▸ **TRY IT**: Would you filter the listing below so that only lines with the word "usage" remain?
(SUPPLIED ENTRIES)
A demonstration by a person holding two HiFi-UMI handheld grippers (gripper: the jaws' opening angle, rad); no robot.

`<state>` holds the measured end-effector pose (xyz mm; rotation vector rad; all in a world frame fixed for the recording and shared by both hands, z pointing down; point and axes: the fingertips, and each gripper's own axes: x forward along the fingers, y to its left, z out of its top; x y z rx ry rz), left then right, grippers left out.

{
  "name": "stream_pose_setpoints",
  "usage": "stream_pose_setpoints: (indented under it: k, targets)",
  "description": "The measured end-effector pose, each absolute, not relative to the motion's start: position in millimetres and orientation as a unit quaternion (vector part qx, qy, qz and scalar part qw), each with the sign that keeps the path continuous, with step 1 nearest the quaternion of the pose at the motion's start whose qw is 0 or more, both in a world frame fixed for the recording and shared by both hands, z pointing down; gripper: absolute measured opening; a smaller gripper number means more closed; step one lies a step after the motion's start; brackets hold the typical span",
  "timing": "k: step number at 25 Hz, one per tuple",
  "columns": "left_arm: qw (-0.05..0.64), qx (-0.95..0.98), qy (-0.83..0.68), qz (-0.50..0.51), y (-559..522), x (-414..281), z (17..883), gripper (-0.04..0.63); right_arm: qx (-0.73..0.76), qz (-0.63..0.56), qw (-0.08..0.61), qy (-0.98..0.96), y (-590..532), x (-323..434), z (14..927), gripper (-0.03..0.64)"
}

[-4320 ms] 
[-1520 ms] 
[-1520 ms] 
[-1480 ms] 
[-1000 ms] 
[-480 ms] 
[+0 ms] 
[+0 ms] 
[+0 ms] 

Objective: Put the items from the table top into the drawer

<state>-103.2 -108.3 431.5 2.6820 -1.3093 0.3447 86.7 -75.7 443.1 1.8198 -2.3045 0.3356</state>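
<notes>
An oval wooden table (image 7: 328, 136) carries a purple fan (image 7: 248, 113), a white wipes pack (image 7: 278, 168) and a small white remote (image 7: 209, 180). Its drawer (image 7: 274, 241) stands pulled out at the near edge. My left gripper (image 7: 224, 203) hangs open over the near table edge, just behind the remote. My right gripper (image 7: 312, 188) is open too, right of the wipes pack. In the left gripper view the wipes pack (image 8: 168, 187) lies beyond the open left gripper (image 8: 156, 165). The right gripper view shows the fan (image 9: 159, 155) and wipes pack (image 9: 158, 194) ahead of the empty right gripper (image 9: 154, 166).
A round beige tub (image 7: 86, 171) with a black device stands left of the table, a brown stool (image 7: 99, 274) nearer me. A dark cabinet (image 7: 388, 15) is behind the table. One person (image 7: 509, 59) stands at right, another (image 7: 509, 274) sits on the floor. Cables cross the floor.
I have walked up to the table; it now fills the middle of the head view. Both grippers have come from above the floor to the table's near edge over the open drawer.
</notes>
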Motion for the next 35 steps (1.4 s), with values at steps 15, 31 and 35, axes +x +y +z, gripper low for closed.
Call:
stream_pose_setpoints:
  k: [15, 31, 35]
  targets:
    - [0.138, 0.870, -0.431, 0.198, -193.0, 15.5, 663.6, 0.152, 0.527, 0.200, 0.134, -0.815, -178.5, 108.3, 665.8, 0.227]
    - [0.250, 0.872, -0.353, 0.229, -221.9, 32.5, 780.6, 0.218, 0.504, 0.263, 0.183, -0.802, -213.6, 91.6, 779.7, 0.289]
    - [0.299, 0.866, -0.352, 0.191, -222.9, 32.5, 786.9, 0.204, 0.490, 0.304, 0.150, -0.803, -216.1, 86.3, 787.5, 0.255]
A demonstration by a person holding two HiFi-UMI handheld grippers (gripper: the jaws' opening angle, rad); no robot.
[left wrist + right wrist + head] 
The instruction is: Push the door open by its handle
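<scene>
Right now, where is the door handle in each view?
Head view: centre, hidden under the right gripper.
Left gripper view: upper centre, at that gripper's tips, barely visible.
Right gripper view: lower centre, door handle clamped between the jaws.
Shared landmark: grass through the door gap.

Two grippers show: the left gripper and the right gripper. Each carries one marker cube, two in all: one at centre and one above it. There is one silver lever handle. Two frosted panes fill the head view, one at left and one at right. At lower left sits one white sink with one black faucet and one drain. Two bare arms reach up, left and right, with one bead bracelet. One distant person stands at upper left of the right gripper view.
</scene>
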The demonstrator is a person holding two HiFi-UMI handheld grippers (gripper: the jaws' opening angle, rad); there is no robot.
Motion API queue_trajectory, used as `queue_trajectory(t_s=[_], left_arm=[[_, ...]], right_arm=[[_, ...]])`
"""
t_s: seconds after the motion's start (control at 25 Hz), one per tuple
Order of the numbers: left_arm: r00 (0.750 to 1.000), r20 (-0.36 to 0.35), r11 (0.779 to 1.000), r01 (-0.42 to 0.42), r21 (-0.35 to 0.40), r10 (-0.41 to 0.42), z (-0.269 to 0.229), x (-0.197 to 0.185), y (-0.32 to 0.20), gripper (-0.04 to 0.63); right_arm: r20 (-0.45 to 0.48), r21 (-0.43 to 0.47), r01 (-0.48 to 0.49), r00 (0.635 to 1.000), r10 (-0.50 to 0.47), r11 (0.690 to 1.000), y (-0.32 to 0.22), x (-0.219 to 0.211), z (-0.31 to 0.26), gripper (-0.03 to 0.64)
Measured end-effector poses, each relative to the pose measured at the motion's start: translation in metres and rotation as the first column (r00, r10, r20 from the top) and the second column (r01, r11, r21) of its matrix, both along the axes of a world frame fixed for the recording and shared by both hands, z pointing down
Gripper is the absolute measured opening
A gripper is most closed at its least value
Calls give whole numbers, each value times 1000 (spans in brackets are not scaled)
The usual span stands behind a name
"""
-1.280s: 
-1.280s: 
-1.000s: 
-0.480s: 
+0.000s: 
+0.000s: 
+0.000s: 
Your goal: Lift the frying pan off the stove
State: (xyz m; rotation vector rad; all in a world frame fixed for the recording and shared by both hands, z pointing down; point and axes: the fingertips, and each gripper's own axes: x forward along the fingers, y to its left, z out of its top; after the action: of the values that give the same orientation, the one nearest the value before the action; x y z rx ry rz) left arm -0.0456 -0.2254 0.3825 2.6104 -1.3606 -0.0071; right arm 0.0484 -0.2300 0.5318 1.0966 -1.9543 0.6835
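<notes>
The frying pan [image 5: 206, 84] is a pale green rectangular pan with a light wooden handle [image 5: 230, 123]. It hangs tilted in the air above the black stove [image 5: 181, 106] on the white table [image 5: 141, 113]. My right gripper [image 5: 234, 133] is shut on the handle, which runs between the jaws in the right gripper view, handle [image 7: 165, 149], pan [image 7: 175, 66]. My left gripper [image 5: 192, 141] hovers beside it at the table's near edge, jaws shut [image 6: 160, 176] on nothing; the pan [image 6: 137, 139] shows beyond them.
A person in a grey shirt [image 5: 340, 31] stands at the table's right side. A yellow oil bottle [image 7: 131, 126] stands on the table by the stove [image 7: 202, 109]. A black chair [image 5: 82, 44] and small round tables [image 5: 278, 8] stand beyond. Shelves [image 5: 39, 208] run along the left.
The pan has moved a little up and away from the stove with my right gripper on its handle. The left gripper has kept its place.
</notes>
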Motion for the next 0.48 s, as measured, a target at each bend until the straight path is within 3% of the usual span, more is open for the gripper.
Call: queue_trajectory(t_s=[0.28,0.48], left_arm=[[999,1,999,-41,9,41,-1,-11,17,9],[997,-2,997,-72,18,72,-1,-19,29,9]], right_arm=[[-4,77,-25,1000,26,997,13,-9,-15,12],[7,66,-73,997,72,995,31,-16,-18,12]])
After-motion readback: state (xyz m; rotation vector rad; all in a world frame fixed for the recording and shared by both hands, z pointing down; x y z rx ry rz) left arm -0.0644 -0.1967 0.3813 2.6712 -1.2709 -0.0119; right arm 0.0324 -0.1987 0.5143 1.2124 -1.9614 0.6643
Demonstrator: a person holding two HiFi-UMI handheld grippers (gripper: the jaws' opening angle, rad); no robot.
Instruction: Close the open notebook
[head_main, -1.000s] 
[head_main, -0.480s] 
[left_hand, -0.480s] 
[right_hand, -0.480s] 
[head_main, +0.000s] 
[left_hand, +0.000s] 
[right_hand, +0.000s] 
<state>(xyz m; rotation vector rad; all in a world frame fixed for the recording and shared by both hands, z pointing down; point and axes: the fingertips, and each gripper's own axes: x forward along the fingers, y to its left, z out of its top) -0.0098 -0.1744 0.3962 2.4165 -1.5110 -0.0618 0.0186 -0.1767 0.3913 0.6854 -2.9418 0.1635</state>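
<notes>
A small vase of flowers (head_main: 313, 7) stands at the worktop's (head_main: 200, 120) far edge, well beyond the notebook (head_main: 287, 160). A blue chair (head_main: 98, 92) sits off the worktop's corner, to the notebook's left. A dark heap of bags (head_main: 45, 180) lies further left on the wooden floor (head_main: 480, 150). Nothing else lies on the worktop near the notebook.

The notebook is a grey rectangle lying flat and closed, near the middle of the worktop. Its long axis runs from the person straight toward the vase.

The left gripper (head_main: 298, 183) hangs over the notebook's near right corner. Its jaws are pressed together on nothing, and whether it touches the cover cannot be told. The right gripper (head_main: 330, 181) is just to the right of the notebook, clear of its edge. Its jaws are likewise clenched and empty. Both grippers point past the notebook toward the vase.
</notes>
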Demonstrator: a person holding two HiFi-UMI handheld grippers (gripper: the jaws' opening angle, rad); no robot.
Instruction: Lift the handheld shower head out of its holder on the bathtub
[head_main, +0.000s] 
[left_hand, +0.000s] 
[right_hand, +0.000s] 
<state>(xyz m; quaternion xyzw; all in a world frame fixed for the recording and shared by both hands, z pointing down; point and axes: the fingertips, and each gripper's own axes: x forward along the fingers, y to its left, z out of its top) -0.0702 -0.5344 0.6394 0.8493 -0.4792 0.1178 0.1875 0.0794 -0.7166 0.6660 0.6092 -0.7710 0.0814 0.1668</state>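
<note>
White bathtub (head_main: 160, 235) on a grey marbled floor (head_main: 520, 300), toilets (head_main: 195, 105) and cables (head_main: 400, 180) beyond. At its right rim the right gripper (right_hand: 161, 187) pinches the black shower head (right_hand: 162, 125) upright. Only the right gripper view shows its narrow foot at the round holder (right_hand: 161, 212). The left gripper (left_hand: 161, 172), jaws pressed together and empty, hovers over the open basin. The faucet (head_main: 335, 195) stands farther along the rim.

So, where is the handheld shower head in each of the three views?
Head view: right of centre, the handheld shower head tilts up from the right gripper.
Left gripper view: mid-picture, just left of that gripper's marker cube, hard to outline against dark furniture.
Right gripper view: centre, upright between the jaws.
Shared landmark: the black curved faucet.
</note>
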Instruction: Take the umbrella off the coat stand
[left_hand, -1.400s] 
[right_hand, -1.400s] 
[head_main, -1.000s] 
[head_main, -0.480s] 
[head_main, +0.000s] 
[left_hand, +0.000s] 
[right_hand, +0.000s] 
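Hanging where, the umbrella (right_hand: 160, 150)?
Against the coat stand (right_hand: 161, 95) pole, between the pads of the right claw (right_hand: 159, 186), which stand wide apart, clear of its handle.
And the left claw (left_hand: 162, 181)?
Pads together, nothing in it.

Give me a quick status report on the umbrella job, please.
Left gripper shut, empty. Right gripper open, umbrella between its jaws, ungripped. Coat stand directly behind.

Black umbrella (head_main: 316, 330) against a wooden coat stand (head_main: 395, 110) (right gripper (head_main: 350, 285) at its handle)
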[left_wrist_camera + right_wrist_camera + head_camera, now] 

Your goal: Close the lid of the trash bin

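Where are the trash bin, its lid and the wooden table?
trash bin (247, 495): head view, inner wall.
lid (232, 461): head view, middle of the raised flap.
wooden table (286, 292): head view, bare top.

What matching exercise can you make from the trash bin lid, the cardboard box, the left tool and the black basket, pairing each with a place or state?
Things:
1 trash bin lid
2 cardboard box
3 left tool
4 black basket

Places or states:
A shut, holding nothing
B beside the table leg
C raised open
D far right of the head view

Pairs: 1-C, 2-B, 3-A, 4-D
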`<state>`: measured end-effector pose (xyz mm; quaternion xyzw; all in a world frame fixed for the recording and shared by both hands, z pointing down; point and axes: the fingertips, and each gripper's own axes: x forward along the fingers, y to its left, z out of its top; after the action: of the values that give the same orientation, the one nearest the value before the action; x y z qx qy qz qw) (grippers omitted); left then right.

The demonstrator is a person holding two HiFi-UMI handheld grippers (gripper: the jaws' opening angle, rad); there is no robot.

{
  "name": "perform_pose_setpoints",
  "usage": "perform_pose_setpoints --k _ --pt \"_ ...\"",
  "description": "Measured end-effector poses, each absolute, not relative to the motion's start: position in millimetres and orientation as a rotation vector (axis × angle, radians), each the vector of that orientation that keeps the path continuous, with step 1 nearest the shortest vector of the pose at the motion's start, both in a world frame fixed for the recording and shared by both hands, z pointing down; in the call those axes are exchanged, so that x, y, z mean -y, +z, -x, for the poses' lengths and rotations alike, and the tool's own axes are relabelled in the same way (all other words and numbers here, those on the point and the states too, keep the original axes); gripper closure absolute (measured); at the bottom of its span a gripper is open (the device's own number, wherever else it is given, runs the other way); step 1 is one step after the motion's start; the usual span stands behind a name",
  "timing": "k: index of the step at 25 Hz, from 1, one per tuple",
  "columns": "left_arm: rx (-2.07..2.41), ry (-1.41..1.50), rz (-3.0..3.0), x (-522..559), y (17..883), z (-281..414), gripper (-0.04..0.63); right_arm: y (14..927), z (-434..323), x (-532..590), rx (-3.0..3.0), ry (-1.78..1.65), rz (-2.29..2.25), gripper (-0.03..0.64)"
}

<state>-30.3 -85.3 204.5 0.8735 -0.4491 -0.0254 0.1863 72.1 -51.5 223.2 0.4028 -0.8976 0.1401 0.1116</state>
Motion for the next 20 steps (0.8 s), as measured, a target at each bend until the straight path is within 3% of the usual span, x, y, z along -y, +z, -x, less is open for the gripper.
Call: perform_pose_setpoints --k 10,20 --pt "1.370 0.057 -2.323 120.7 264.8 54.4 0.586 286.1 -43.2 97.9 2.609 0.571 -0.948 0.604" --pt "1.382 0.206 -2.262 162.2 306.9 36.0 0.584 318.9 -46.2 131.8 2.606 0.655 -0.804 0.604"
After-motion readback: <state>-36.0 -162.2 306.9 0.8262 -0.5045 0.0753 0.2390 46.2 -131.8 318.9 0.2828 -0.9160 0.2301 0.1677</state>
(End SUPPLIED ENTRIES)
▸ **ANSWER BOX**:
  "usage": "stream_pose_setpoints: (indented under it: k, targets)",
  "usage": "perform_pose_setpoints --k _ --pt \"_ ...\"",

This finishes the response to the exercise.